It is weird there are orders of magnitude of variability.   I wonder if it is 
differences in spatial distribution of the different vaccines?   Ethnicity?   
Prevalence?
-----Original Message-----
From: Friam <friam-boun...@redfish.com> On Behalf Of u?l? ?>$
Sent: Wednesday, August 11, 2021 8:06 AM
To: friam@redfish.com
Subject: Re: [FRIAM] off-label technologies, exaptatiion and exponential 
technological growth.

Attached.

Missing Arkansas, Connecticut, Florida, Hawaii, Iowa, Kansas, Maryland, 
Missouri, New York, Pennsylvania, West Virginia, Wyoming.

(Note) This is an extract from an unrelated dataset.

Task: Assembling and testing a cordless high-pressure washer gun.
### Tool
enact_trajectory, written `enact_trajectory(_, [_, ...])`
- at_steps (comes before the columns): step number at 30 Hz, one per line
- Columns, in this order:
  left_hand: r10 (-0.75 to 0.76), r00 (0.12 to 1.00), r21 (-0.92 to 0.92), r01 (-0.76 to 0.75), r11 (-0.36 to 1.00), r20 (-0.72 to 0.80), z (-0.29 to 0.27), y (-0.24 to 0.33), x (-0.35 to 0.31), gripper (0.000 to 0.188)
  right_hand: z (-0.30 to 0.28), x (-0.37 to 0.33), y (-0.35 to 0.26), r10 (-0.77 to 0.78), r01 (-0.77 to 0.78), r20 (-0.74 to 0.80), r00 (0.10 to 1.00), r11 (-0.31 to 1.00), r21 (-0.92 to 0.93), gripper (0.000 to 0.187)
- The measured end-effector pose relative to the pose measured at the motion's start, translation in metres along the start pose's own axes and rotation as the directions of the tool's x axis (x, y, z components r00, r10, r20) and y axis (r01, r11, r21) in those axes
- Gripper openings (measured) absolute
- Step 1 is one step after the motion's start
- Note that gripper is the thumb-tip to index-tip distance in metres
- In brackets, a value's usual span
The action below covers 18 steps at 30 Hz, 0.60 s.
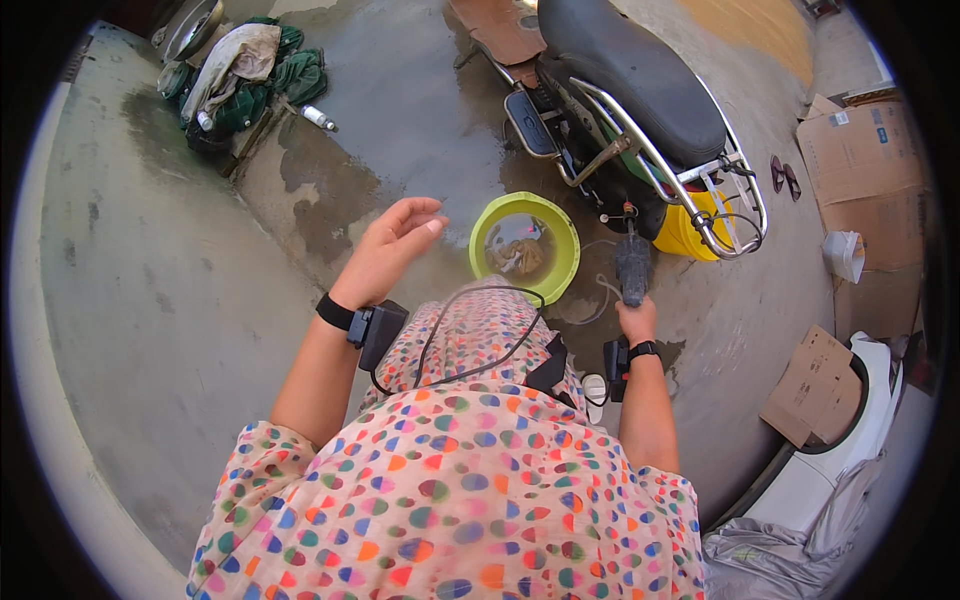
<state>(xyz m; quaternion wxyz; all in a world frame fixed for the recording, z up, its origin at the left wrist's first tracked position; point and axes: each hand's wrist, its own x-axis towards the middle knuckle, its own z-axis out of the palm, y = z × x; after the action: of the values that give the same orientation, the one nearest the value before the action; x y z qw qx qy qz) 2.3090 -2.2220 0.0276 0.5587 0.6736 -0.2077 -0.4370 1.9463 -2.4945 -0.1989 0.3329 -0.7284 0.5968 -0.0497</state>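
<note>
My right hand (637,320) is closed around the grip of a dark grey spray gun (632,265). The gun's nozzle end points away from me, toward the rear of a parked scooter (640,90). A thin pale hose (603,292) runs between the gun's area and a yellow-green basin (567,240). In the basin is water with a brownish cloth (520,257) in it. My left hand (393,245) is raised left of the basin, empty, its fingers somewhat bent and apart.
Behind the scooter's rear rack stands a yellow bucket (682,232). Cardboard boxes (865,190) line the right side, above a white vehicle part (840,470). Far left lie green and grey cloths (245,75) and a bottle (318,117). The floor has wet patches.
</note>
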Motion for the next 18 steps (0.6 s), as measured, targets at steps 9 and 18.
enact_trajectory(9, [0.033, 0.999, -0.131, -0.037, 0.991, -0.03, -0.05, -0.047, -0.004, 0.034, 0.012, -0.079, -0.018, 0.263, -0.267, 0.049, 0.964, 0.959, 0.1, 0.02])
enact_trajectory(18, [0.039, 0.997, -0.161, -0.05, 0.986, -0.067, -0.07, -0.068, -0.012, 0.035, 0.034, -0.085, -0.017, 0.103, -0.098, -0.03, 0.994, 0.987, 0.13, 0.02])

On 8/10/21 4:43 PM, David Eric Smith wrote:
> I am sure it is just dieseling at this point, but I was pleased to see the 
> following article:
> https://www.nytimes.com/interactive/2021/08/10/us/covid-breakthrough-i
> nfections-vaccines.html 
> <https://www.nytimes.com/interactive/2021/08/10/us/covid-breakthrough-
> infections-vaccines.html> (I usually get to these things late; y’all 
> probably have read it already)
> 
> In reading the first table, on hospitalization and death fractions by 
> vax/unvax, I was thinking “okay, now since we have vaccinated 
> fractions by date, we could do a covariance plot, and of course could 
> then do more involved multiple regressions on dummy variables as we 
> could find them.”  (No pun meant on “dummy variable”, though I am 
> unable to miss it myself.  Things like measures of hospital 
> performance, coverage of masking rules or other public health 
> measures, population density and gathering density, etc.  Some of 
> these to be proxies for fraction exposed, which is hard to get at.)
> 
> But then that is just where the article goes.  It’s funny how a pair made of 
> a careful writer and a lazy reader can be an unhelpful combination.  The text 
> leading to the second table says "people who were not fully vaccinated were 
> hospitalized with Covid-19 at least five times more often than fully 
> vaccinated people, according to the analysis, and they died at least eight 
> times more often.”  I remember the nice passage in John Paulos’s book 
> “Innumeracy”, where (to make some point, which I now forget), he comments on 
> why a sign over the highway “Entering New York, Population at least 6” is not 
> particularly informative, though quite true.
> 
> Look then at the distribution of multipliers in the table.  For the “at least 
> five times” column, the first six entries, alphabetically, are 75x, 17x, 47x, 
> 68x, 22, 148x, 161x, and likewise for the “eight times” column. Ahh, if the 
> American Public would only tolerate being shown a histogram giving the whole 
> distribution at a glance….  Of course, if I were not lazy, I could find and 
> download the data and make my own histogram.
> 
> But, credit to those authors.  Within the bounds of what is permitted to 
> them, this is a useful data digest.